Já quem pensa cientificamente se limita a considerar seu objeto sob um aspecto particular: "Enquanto saber especializado toda ciência está feita de formulações que dizem respeito a um aspecto determinado sob o qual ela considera o real; cada ciência existe, por assim dizer, em função dos limites que a separam das outras ciencias''[252]. Não entram aí em jogo Deus e o mundo[253].

Tomemos como exemplo a distinção que Pieper - em dois livros diferentes - indica entre o tratamento científico e o filosófico de um mesmo tema: a morte.

Na medida em que me interrogo, sob o ponto de vista fisiológico, o que acontece quando morre um homem, quer dizer, na medida em que, como cientista, eu formulo um aspecto parcial, não só não estou obrigado a falar de "Deus e o mundo", como isso nem sequer me é permitido: seria algo claramente não-científico[254].

Já no seu próprio tratado filosófico sobre a morte, onde a pesquisa não se faz do ponto de vista clínico científico, mas é filosófica (e a Filosofia não tem um ponto de vista, mas é abrir-se para a totalidade), então o filósofo deve imbuir-se da

firme vontade de tomar em consideração absolutamente todos os aspectos a nosso alcance, que possam de alguma forma dizer-nos algo sobre o fenômeno da morte ou, pelo menos, não deixar de lado nada do que for capaz de dar-nos alguma informação; sejam os dados procedentes da fisiologia clínica, da patologia, ou da experiência do médico, do sacerdote ou do capelão de prisões, ou o que se possa obter da legítima tradição sagrada[255].

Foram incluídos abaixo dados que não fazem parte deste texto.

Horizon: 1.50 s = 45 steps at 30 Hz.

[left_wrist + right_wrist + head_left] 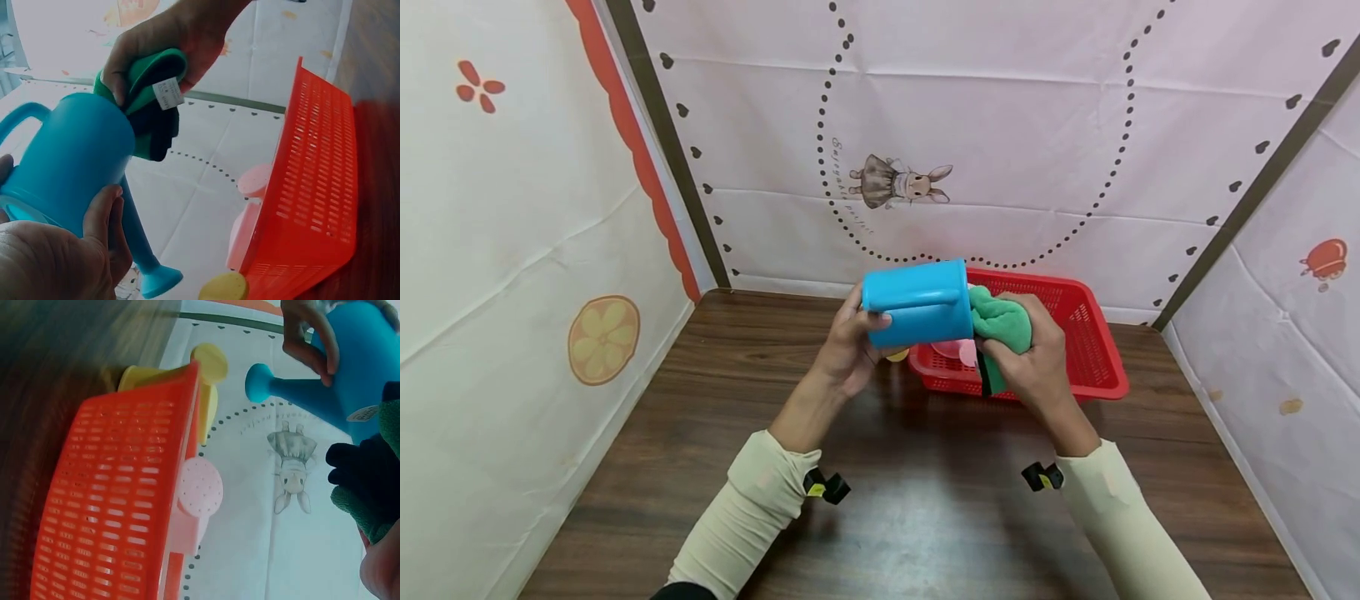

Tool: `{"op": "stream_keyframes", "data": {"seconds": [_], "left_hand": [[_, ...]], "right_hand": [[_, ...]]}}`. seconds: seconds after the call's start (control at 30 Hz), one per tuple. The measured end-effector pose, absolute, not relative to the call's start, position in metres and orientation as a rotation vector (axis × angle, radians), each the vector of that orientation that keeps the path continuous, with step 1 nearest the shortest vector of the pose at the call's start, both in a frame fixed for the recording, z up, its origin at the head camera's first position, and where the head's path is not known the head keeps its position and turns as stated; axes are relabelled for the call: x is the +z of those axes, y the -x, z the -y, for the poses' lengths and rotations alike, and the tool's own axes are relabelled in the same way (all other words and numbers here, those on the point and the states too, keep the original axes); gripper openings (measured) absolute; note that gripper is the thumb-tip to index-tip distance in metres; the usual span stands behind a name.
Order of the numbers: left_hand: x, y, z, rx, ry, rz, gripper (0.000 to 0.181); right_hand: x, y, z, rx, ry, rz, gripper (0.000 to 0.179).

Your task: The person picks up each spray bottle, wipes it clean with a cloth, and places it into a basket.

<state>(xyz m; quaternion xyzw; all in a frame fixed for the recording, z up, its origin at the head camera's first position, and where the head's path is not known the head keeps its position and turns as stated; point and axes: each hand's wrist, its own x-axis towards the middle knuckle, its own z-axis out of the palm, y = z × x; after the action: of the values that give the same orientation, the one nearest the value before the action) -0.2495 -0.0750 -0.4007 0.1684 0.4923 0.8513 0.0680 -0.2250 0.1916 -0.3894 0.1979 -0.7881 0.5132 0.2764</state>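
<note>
A blue toy watering can (917, 321) is held up on its side over the table by my left hand (850, 346), its handle facing the head camera. Its spout, ending in a round head (160, 281), shows in both wrist views. With my right hand (1037, 354) I grip a bunched green cloth (1006, 323) right at the can's open end. The cloth has a dark side and a white tag (167, 94). In the left wrist view the left fingers (106, 219) wrap the can's body near its base.
Behind the hands, a red perforated basket (1093, 342) stands on the brown wooden table (880, 517). A pink watering can (199, 494) is in it. Something yellow with a round head (209, 362) shows beside the basket's far edge. Patterned cloth walls (1015, 133) enclose the table.
</note>
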Motion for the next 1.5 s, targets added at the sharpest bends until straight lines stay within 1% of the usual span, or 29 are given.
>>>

enfim, a experiência humana onde quer que se encontre.

Decorre dessa linha de pensamento uma distinção extremamente importante que Pieper estabelece sobre os diferentes critérios de rigor e os diferentes modos de "ser crítico" que vigem para a Ciência e para o filosofar: "Há, claramente, duas formas de 'ser crítico'"[256].

E, na conferência Über den Glauben, explica:

Há uma forma muito especial de "ser crítico", diferente da atitude crítica que, legitimamente, vige no âmbito da ciência. Para o cientista, quer dizer, para aquele que procura uma resposta exata para uma determinada questão particular, ser crítico significa: não admitir como válido nada que não tenha sido comprovado, 'não deixar passar nada' (nichts durchlassen). Mas para aquele que indaga pelas conexões totais, pelo último significado do mundo e da existência, isto é, para aquele que crê - e, aliás, também para quem filosofa - ser crítico é algo de fundamentalmente diferente: a saber, com a máxima vigilância ocupar-se de que do todo do real e do verdadeiro nada lhe escape. O cientista diz "anichts durchlassen"; quem filosofa e quem crê diz: "nichts auslassen", não deixar de considerar nada[257].

Como é óbvio, Pieper não faz nenhuma identificação entre fé e filosofar, pois este é tarefa "metodicamente disciplinada" do pensamento[258].